L'œil inquiétant de "Big Browser"

Par Mathieu Laine, essayiste, maître de conférences à Sciences po (vient de publier "Post-politique", Editions J.-C. Lattès).
Mathieu Laine, essayiste, maître de conférences à Sciences po

Chaque jour passant, Google apparaît comme le nouveau panoptique. Le mythe de la surveillance totale, redécouvert par Michel Foucault dans les années 70 et puisant toute sa puissance dans la pensée utilitariste de Jeremy Bentham, pourrait pleinement renaître dans les atteintes répétées du géant américain aux valeurs fondamentales de préservation de l'intimité. Le plus célèbre moteur de recherche utilise en effet en permanence les données tapées, dans le secret de nos chambres et bureaux, sur notre ordinateur pour nourrir des revenus publicitaires ayant rapporté à la firme, en 2007, plus de 40 milliards de dollars.

Cherchant, par tous les moyens, à en savoir toujours plus sur nous, la plupart de ses outils font office de mini-caméras ultra-précises recueillant des informations on ne peut plus raffinées sur l'ensemble de nos goûts, espoirs et préférences. La sortie récente de son navigateur Internet, Google Chrome, a d'ailleurs fait réagir la communauté des défenseurs de la vie privée.

La première version des conditions générales de ce navigateur faisait en effet frémir?: "en fournissant, en publiant ou en affichant le contenu, vous accorderez à Google une licence permanente, irrévocable, mondiale, gratuite et non exclusive, permettant de reproduire, d'adapter, de modifier, de traduire, de publier, de présenter en public et de distribuer tout contenu que vous avez fourni, publié ou affiché sur les services ou par le biais de ces derniers..."

Autre source d'inquiétude, le traitement réservé à la barre de navigation Internet?: si l'utilisateur ne change pas les paramètres par défaut, la société américaine pourra connaître (et utiliser) tout ce qui y sera tapé, même si l'utilisateur ne valide pas sa requête.
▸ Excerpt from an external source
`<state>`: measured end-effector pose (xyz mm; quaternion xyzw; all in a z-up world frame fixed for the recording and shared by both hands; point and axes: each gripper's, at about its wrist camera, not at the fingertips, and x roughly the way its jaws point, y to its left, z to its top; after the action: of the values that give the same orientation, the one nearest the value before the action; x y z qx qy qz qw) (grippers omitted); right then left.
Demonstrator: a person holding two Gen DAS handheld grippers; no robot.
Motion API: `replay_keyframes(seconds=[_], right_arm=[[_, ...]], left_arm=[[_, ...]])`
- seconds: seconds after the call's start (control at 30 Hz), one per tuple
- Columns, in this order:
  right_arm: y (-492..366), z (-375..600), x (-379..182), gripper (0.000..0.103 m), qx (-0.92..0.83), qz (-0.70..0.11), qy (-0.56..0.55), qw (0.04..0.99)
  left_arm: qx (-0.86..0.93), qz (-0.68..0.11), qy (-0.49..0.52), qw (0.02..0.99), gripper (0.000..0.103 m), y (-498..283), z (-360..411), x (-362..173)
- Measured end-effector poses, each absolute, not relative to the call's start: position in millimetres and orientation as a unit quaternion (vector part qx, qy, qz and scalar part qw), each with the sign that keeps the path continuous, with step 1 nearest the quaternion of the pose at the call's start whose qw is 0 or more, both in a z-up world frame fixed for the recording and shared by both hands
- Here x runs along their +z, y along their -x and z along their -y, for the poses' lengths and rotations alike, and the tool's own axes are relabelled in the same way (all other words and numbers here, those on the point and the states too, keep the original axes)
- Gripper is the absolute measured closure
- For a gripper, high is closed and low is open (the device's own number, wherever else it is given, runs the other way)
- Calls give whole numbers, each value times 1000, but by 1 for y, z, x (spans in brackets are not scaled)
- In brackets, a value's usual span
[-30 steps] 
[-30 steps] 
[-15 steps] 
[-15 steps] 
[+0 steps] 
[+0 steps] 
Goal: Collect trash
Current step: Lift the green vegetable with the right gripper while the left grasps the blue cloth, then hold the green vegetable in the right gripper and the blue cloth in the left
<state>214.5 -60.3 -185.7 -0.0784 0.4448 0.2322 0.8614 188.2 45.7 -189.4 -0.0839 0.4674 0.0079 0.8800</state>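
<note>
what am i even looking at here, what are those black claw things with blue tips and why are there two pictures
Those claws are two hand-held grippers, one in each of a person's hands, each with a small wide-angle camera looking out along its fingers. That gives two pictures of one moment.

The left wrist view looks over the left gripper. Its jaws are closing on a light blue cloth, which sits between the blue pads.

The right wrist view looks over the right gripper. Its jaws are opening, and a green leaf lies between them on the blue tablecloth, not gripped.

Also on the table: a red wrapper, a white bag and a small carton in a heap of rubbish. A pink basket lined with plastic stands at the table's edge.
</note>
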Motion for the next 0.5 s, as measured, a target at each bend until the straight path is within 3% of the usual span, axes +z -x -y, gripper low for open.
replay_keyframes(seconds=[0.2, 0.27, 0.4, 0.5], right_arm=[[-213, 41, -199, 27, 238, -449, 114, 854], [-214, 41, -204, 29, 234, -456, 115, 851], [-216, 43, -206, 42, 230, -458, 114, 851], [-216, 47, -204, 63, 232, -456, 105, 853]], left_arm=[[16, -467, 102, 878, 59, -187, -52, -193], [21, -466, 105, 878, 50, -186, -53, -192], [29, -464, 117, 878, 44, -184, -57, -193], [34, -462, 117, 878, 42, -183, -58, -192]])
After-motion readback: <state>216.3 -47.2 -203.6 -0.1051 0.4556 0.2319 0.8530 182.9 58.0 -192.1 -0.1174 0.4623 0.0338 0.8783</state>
Ainsi, si un internaute tape l'adresse d'un site puis renonce à y accéder, en effaçant celle-ci avant même de valider la requête, cette information disparaîtra effectivement de son écran, mais pas des serveurs espions de Google... L'article 9 de notre Code civil dispose pourtant que "chacun a droit au respect de sa vie privée"?!

La Commission nationale de l'informatique et des libertés (Cnil) a vigoureusement réagi en dénonçant un manque d'information aux consommateurs. Plusieurs associations ont également tenté d'alerter l'opinion contre les pratiques d'un Google qui a, il y a quelques mois, reçu le prix citron des acteurs informatiques : le "Big Brother Award". De "Big Brother" à "Big Browser" ("browser" signifiant navigateur en anglais), il n'y a en effet qu'un pas.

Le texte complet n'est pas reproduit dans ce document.